Karolina Pajączkowska pojawiła się w 2. edycji "Top Model". Od tego czasu jej popularność nieco przygasła. Teraz modelka przypomniała o sobie, a wszystko dlatego, że... internautom nie spodobał się jej strój. Pajączkowska pojawiła się w roli prowadzącej na antenie TVP Info w żółtej sukience z dekoltem. Wówczas nie spodziewała się, że kreacja wywoła takie zamieszanie. Dziennikarka odniosła się od negatywnych komentarzy, w emocjach pisząc, że następnym razem "zostawi biust w domu". To wywołało lawinę kolejnych opinii, czasem pełnych złośliwości. Tym razem głos zabrała m.in. dziennikarka Polsatu, która nie szczędziła gorzkich słów koleżance po fachu. Swoje trzy grosze dorzucili też Leszek Miller i Magdalena Ogórek.
Leszek Miller jest aktywny na Twitterze. To właśnie na tej platformie były premier postanowił stanąć w obronie Karoliny Pajączkowskiej, nie zgadzając się na to, by ją obrażano. Polityk miał też dla dziennikarki pewna "radę".
Hejtowana prezenterka TVP Info K.Pajączkowska:Tak! Mam biust. Jutro zostawię go w domu. Przecież nie jest możliwe, żeby kobieta była ładna i inteligentna. Droga Pani, oczywiście, że są kobiety ładne i inteligentne. Mogę to zaświadczyć. A biust proszę zawsze nosić ze sobą - zachęcał.
Mniej łaskawa była dziennikarka Polsatu, prowadząca takie programy jak "Polityka na ostro” i "Skandaliści”.

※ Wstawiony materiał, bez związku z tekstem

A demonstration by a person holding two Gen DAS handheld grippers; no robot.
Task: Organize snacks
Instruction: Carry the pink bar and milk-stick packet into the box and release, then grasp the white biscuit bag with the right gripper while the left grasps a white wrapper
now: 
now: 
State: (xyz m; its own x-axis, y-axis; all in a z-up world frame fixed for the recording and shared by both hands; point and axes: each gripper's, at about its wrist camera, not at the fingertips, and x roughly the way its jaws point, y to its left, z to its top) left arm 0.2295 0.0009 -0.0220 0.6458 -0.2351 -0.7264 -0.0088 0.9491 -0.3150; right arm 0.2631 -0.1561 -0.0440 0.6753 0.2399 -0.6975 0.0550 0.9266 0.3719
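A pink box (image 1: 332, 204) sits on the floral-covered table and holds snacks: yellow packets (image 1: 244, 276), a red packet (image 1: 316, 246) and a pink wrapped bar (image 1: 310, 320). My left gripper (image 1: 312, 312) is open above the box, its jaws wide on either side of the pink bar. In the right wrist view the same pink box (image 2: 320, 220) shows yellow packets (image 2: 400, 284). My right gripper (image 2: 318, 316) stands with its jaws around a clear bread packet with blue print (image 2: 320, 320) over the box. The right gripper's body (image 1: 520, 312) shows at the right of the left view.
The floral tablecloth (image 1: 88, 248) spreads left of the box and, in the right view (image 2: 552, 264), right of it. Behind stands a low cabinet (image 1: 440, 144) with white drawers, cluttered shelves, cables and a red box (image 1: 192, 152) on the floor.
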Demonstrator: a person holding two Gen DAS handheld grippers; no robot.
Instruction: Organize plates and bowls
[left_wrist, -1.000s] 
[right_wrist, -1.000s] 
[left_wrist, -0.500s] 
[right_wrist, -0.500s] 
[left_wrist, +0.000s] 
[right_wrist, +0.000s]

Bez żadnego trybu. Jeśli kobieta doczepi sobie, czy dopompuje to i owo, a potem ma pretensję, że to widać, to pokazuje jedynie, że rozumu doczepić się nie da - napisała Agnieszka Gozdyra.
Pajączkowska nie pozostawiła tych słów bez odpowiedzi i odpisała koleżance po fachu, nie ukrywając żalu.
Nie wiem, co powiedzieć... dziennikarka, którą oglądałam w telewizji jeszcze jako dziecko, pisze teraz tak krzywdzące mnie treści. Co ja Pani zrobiłam? Tak trudno szanować drugiego człowieka? Pani nie jest już dziennikarką. Pani jest oprawcą - czytamy we wpisie na Twitterze.
Do dyskusji włączyła się również Magdalena Ogórek. Prowadząca "W tyle wizji" stanęła po stronie Pajączkowskiej i skrytykowała zachowanie dziennikarki Polsatu.
Karo, daj screena, owa Pani mnie zablokowała - pewnie w imię szumnych haseł "kobiety, wspierajmy się”. Ona już w kampanii zionęła do mnie nienawiścią i okazywała to potwornym hejtem - podobnie jak Kataryna, one nie znoszą ładnych kobiet. Ja, jako estetka, uwielbiam! Trzymaj się! - napisała była kandydatka na prezydenta.
Wszystko wskazuje na to, że temat ubioru Karoliny Pajączowskiej jeszcze długo będzie cieszył się zainteresowaniem. Widać jednak, że sama dziennikarka ma już dość takiej "sławy" i póki co, by wyciszyć całą sytuację, mając dość seksistowskich komentarzy, zdecydowała się na ustawienie instagramowego konta jako prywatne. Myślicie, że niebawem zniknie też z Twittera?